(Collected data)
────────

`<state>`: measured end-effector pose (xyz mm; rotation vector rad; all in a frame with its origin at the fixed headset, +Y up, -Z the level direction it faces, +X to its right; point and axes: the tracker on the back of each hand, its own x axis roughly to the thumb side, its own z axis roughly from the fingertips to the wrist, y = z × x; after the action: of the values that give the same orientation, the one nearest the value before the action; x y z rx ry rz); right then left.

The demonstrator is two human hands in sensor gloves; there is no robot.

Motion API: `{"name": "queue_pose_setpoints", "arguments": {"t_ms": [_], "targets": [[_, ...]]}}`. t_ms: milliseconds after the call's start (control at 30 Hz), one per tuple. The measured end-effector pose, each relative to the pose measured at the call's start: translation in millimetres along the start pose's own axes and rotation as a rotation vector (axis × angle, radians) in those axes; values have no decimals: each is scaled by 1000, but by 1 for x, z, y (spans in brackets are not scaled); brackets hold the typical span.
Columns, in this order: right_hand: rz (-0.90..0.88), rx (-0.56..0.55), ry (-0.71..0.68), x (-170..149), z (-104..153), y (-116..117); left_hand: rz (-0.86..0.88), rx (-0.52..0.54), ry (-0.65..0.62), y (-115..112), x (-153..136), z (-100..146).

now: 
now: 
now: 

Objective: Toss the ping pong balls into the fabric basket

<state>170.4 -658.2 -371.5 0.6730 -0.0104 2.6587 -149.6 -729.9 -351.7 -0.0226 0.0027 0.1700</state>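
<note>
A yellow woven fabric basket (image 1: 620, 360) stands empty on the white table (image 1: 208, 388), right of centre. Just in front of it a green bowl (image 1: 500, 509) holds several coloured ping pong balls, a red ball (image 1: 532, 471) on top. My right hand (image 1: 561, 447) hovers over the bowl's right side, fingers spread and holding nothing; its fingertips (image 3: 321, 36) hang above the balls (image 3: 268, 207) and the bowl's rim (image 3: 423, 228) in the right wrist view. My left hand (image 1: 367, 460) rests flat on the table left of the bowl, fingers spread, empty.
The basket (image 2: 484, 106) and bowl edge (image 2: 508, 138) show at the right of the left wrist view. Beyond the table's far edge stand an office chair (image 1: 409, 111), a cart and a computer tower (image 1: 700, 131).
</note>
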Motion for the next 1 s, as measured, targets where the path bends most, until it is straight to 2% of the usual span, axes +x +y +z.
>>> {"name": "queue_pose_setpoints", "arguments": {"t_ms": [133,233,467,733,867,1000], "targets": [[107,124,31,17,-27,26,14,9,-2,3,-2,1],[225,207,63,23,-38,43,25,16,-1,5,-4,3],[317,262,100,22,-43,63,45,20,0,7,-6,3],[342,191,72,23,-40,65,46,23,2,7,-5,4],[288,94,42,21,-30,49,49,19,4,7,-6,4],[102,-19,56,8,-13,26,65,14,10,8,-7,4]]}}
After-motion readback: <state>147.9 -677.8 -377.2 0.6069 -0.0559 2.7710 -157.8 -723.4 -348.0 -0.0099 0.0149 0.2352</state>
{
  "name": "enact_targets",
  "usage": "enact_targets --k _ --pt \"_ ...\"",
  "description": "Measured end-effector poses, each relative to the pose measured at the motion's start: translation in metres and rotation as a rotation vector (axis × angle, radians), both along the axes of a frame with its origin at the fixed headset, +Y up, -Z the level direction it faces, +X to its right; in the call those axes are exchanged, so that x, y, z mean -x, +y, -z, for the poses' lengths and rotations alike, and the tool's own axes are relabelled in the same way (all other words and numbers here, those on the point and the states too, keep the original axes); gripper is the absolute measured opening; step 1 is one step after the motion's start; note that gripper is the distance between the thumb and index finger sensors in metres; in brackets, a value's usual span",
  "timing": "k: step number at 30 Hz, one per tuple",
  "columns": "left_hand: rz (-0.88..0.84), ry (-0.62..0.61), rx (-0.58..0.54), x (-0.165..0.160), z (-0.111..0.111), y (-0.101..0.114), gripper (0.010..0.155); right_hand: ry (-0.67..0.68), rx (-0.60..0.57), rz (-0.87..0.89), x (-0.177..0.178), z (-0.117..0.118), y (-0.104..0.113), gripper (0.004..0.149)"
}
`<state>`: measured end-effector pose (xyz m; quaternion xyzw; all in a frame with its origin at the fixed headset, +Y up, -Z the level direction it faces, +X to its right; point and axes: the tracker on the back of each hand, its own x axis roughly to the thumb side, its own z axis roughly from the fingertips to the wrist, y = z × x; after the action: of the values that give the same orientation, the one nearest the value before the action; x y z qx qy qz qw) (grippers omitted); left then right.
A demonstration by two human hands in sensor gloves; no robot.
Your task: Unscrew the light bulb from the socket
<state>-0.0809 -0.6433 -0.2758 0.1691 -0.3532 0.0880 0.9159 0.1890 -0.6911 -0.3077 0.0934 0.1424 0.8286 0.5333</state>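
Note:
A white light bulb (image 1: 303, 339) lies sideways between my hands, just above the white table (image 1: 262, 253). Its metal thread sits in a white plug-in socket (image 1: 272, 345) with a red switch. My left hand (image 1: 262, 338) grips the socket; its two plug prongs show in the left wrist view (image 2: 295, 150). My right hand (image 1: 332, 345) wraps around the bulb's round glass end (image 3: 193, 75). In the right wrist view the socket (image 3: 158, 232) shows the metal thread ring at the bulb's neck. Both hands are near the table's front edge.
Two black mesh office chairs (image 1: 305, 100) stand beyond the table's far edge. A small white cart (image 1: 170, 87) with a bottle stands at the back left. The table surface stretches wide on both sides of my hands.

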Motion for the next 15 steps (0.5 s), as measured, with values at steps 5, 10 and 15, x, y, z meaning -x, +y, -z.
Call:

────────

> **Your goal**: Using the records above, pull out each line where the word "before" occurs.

> **Response**:
`<state>`: measured end-effector pose (xyz mm; rotation vector rad; all in a frame with its origin at the fixed headset, +Y up, -Z the level direction it faces, +X to its right; point and axes: the tracker on the back of each hand, its own x axis roughly to the thumb side, its own z axis roughly from the fingertips to the wrist, y = z × x; after the action: of the values that give the same orientation, the one nearest the value before the action; x y z rx ry rz); right then left.
`<state>`: measured end-effector pose (xyz m; quaternion xyzw; all in a frame with its origin at the fixed headset, +Y up, -Z the level direction it faces, +X to its right; point and axes: the tracker on the back of each hand, its own x axis roughly to the thumb side, its own z axis roughly from the fingertips to the wrist, y = z × x; after the action: of the values that give the same orientation, the one nearest the value before the action; x y z qx qy qz qw) (grippers omitted); left then right.

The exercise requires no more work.